The task: Output the full listing below exactly, without the pictures.

Recorded data:
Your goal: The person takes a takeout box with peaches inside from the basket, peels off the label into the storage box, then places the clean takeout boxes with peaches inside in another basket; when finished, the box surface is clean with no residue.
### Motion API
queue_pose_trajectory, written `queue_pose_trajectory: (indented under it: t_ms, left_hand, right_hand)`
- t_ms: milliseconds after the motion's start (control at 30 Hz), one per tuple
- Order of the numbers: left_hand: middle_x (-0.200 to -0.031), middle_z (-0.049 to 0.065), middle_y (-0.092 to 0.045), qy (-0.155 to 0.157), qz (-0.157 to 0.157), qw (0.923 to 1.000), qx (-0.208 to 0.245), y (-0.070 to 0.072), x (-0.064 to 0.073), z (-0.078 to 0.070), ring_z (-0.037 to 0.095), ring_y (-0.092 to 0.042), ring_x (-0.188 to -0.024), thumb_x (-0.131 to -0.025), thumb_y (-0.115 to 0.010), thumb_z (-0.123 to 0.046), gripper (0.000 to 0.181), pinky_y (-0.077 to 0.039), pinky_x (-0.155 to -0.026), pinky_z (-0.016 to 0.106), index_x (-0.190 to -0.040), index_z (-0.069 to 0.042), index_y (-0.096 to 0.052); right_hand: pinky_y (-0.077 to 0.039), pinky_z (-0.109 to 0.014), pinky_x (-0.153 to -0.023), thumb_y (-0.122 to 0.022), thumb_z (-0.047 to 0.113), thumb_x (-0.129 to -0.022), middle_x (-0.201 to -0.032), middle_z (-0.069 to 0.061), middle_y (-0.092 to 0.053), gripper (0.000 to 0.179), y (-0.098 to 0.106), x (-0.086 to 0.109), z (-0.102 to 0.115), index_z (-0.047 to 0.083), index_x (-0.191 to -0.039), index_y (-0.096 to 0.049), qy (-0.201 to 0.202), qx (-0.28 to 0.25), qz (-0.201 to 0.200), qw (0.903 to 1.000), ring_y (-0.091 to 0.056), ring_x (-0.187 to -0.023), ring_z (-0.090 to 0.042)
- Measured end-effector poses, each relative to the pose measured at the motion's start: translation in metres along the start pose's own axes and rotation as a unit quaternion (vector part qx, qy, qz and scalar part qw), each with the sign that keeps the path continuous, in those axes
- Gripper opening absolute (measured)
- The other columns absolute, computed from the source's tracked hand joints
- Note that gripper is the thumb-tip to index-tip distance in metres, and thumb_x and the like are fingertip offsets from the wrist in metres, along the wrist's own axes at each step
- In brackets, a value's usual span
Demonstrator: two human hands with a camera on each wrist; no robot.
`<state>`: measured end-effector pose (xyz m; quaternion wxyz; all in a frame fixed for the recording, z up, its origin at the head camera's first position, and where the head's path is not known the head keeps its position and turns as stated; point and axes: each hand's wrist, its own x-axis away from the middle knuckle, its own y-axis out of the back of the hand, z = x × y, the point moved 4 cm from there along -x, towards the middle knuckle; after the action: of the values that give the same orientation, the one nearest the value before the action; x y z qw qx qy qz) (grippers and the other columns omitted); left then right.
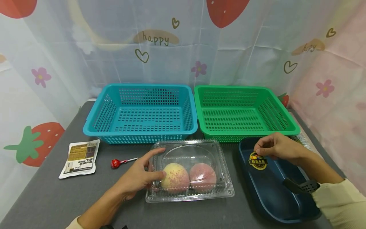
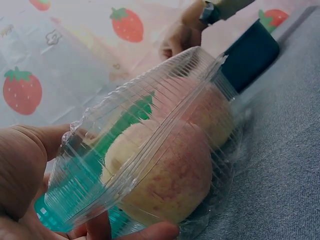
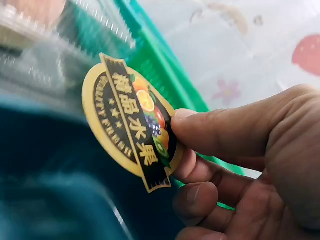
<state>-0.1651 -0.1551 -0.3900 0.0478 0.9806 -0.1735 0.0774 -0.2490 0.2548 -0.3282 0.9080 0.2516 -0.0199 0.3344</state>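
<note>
In the clear box, two peaches

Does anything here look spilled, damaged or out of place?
Nothing stands out. No spill shows; both pinkish peaches sit inside the clear plastic box, and the black-and-gold oval label looks uncreased. The white rectangular pouch lies slightly askew, hardly odd.

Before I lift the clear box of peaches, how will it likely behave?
The clear box may flex; its ribbed plastic looks thin. Its glossy surface could be slippery. The round yellowish peach and pink peach leave space inside, so might roll if tilted.
</note>
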Motion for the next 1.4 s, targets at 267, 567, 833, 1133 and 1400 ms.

Exercise answer:
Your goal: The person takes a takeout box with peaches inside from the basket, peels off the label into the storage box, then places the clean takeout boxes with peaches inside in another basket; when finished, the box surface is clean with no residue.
### Motion API
queue_pose_trajectory, written `queue_pose_trajectory: (indented under it: t_ms, left_hand, right_hand)`
- t_ms: milliseconds after the motion's start (control at 30 Hz), one per tuple
- Order of the numbers: left_hand: middle_x (-0.200 to -0.031), middle_z (-0.049 to 0.065), middle_y (-0.092 to 0.045), qy (-0.155 to 0.157), qz (-0.157 to 0.157), qw (0.923 to 1.000), qx (-0.208 to 0.245), y (-0.070 to 0.072), x (-0.064 to 0.073), z (-0.078 to 0.070), ring_z (-0.037 to 0.095), ring_y (-0.092 to 0.042), ring_x (-0.188 to -0.024), thumb_x (-0.131 to -0.025), thumb_y (-0.115 to 0.010), thumb_z (-0.123 to 0.046), gripper (0.000 to 0.181), pinky_y (-0.077 to 0.039), pinky_x (-0.155 to -0.026), pinky_z (-0.016 to 0.106), index_x (-0.190 to -0.040), index_z (-0.069 to 0.042), index_y (-0.096 to 0.052); right_hand: pinky_y (-0.077 to 0.039), pinky_z (-0.109 to 0.014), pinky_x (-0.153 to -0.023), thumb_y (-0.122 to 0.022), thumb_z (-0.047 to 0.113), thumb_x (-0.129 to -0.022), middle_x (-0.201 to -0.032), middle_z (-0.069 to 0.061), middle_y (-0.092 to 0.053), gripper (0.000 to 0.179), y (-0.098 to 0.106), x (-0.086 to 0.109), z (-0.102 to 0.115), index_z (-0.047 to 0.083), index_x (-0.191 to -0.039), index_y (-0.096 to 0.049), qy (-0.201 to 0.202), qx (-0.28 to 0.25), qz (-0.201 to 0.200), qw (0.903 to 1.000), ring_y (-0.091 to 0.056), ring_x (-0.187 to -0.023), ring_z (-0.090 to 0.042)
- Measured end-effector poses, each relative to the pose measured at the motion's start: translation in metres along the start pose's own axes and rotation as a unit quaternion (vector part qx, qy, qz and scalar part qw), each with the sign that keeps the path continuous, in those axes
- Gripper opening absolute (measured)
- The other columns absolute, computed from the source's tracked hand joints
- Note that gripper is the thumb-tip to index-tip distance in metres, and thumb_x and the like are fingertip offsets from the wrist in metres, along the wrist's own axes at each step
- In brackets, a value's usual span
Demonstrator: two human hands with a camera on each wrist; no robot.
`<state>`: measured end-effector pose (xyz m; quaternion wxyz; all in a frame fixed for the recording, z up, its origin at the head camera's first position, and where the head's path is not known the head keeps its position and turns as stated; point and axes: each hand's wrist, its own x-axis away from the middle knuckle, its own y-axis out of the back of the hand, z = x × y, the point moved 4 cm from there along -x, towards the middle knuckle; after the action: of the values that give the same orientation, the one nearest the value before the action; x y z qw qx qy qz) (grippers and the other columns omitted); left then right.
<state>-0.1651 -0.1551 -0.3900 0.0478 0.9806 -0.1735 0.0774 -0.2490 0.2548 -0.3282 0.9080 0.2516 -0.0199 0.3344</state>
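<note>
In the clear box, two peaches

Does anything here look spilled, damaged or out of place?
Nothing stands out. No spill shows; both pinkish peaches sit inside the clear plastic box, and the black-and-gold oval label looks uncreased. The white rectangular pouch lies slightly askew, hardly odd.

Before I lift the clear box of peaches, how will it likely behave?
The clear box may flex; its ribbed plastic looks thin. Its glossy surface could be slippery. The round yellowish peach and pink peach leave space inside, so might roll if tilted.
</note>
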Motion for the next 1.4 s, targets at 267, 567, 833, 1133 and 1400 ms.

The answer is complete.